▸ **Task goal**
Output the listing word for word, minus pictures.

** Dataset excerpt follows **

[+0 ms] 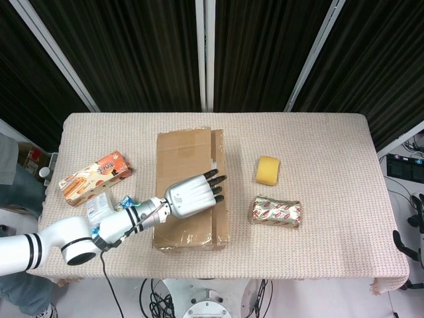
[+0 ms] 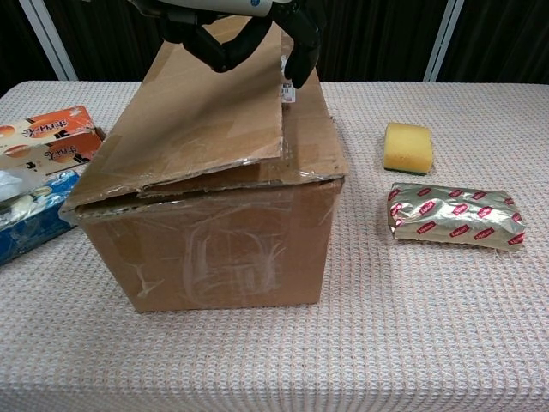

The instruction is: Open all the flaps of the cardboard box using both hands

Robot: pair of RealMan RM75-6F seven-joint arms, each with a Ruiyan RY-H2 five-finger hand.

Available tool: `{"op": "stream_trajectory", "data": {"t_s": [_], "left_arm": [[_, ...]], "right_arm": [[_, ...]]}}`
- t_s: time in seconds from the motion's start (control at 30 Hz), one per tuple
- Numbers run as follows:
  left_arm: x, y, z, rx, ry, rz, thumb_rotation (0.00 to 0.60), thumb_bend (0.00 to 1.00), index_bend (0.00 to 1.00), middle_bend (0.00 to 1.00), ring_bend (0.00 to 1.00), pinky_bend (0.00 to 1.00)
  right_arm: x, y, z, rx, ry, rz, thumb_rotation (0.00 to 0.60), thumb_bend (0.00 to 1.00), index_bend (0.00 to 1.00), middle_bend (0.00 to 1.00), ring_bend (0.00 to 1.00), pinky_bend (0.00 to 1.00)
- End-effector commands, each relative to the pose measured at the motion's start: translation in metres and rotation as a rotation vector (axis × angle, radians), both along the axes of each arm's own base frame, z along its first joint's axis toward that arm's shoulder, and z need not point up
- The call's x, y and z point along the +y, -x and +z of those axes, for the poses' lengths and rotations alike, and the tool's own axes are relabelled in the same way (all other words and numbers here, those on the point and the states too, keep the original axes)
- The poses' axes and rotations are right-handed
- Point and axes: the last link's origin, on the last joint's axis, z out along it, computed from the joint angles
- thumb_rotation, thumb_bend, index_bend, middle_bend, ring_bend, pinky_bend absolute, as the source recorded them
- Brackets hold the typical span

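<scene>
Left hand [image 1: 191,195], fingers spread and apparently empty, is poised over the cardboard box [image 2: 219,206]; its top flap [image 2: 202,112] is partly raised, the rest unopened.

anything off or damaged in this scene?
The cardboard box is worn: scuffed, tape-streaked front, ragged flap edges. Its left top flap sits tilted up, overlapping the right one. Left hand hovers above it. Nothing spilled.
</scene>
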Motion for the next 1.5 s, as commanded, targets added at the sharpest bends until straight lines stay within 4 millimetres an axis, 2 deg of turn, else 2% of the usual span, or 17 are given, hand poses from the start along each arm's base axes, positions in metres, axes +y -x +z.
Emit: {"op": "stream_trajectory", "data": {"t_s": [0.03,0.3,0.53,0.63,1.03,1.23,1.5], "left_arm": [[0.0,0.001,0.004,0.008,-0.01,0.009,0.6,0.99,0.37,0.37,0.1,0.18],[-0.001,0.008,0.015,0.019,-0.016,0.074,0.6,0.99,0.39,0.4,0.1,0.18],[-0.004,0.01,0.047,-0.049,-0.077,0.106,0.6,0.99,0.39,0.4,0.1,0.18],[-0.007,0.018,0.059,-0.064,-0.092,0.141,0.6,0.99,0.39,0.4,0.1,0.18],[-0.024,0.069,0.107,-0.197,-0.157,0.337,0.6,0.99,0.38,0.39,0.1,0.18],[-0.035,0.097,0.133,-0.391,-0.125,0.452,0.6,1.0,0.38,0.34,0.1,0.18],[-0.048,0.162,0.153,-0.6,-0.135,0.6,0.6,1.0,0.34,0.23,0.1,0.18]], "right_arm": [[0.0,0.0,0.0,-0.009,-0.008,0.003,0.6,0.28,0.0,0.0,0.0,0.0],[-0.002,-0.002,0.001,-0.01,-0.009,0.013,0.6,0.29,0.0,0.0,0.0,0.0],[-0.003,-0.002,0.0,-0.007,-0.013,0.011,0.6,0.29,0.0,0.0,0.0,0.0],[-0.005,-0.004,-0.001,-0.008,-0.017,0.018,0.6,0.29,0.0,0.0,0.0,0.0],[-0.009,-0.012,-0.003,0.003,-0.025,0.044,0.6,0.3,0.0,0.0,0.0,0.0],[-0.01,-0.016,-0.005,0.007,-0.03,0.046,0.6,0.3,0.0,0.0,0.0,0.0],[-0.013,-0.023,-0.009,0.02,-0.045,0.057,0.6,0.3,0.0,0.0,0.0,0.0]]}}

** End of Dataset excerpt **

▸ **Problem solution**
[+0 ms] 
[+0 ms] 

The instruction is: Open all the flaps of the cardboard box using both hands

Robot: pair of RealMan RM75-6F seven-joint arms, each with a Ruiyan RY-H2 five-finger hand.

Available tool: `{"op": "stream_trajectory", "data": {"t_s": [_], "left_arm": [[_, ...]], "right_arm": [[_, ...]]}}`
- t_s: time in seconds from the motion's start (control at 30 Hz), one per tuple
- Numbers run as follows:
  left_arm: x, y, z, rx, ry, rz, thumb_rotation (0.00 to 0.60), thumb_bend (0.00 to 1.00), index_bend (0.00 to 1.00), middle_bend (0.00 to 1.00), ring_bend (0.00 to 1.00), pinky_bend (0.00 to 1.00)
  right_arm: x, y, z, rx, ry, rz, thumb_rotation (0.00 to 0.60), thumb_bend (0.00 to 1.00), index_bend (0.00 to 1.00), middle_bend (0.00 to 1.00), ring_bend (0.00 to 1.00), pinky_bend (0.00 to 1.00)
- End-effector commands, each relative to the pose measured at the motion's start: translation in metres and rotation as a rotation vector (axis × angle, radians), both along the axes of each arm's own base frame, z along its first joint's axis toward that arm's shoulder, and z need not point up
- The call's x, y and z point along the +y, -x and +z of those axes, for the poses' lengths and rotations alike, and the tool's own axes are relabelled in the same way (all other words and numbers here, those on the point and the states too, keep the original axes)
- The poses' axes and rotations are right-handed
- Point and axes: the last link's origin, on the last joint's axis, z out along it, computed from the joint angles
- thumb_rotation, thumb_bend, index_bend, middle_bend, ring_bend, pinky_bend absolute, as the source recorded them
- Brackets hold the typical span

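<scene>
Left hand [image 1: 191,195], fingers spread and apparently empty, is poised over the cardboard box [image 2: 219,206]; its top flap [image 2: 202,112] is partly raised, the rest unopened.

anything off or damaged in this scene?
The cardboard box is worn: scuffed, tape-streaked front, ragged flap edges. Its left top flap sits tilted up, overlapping the right one. Left hand hovers above it. Nothing spilled.
</scene>
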Motion for the next 1.5 s, as commanded, targets added at the sharpest bends until straight lines stay within 4 millimetres an axis, 2 deg of turn, else 2% of the usual span, or 17 are given, hand poses from the start along each arm's base axes, positions in metres, axes +y -x +z.
Emit: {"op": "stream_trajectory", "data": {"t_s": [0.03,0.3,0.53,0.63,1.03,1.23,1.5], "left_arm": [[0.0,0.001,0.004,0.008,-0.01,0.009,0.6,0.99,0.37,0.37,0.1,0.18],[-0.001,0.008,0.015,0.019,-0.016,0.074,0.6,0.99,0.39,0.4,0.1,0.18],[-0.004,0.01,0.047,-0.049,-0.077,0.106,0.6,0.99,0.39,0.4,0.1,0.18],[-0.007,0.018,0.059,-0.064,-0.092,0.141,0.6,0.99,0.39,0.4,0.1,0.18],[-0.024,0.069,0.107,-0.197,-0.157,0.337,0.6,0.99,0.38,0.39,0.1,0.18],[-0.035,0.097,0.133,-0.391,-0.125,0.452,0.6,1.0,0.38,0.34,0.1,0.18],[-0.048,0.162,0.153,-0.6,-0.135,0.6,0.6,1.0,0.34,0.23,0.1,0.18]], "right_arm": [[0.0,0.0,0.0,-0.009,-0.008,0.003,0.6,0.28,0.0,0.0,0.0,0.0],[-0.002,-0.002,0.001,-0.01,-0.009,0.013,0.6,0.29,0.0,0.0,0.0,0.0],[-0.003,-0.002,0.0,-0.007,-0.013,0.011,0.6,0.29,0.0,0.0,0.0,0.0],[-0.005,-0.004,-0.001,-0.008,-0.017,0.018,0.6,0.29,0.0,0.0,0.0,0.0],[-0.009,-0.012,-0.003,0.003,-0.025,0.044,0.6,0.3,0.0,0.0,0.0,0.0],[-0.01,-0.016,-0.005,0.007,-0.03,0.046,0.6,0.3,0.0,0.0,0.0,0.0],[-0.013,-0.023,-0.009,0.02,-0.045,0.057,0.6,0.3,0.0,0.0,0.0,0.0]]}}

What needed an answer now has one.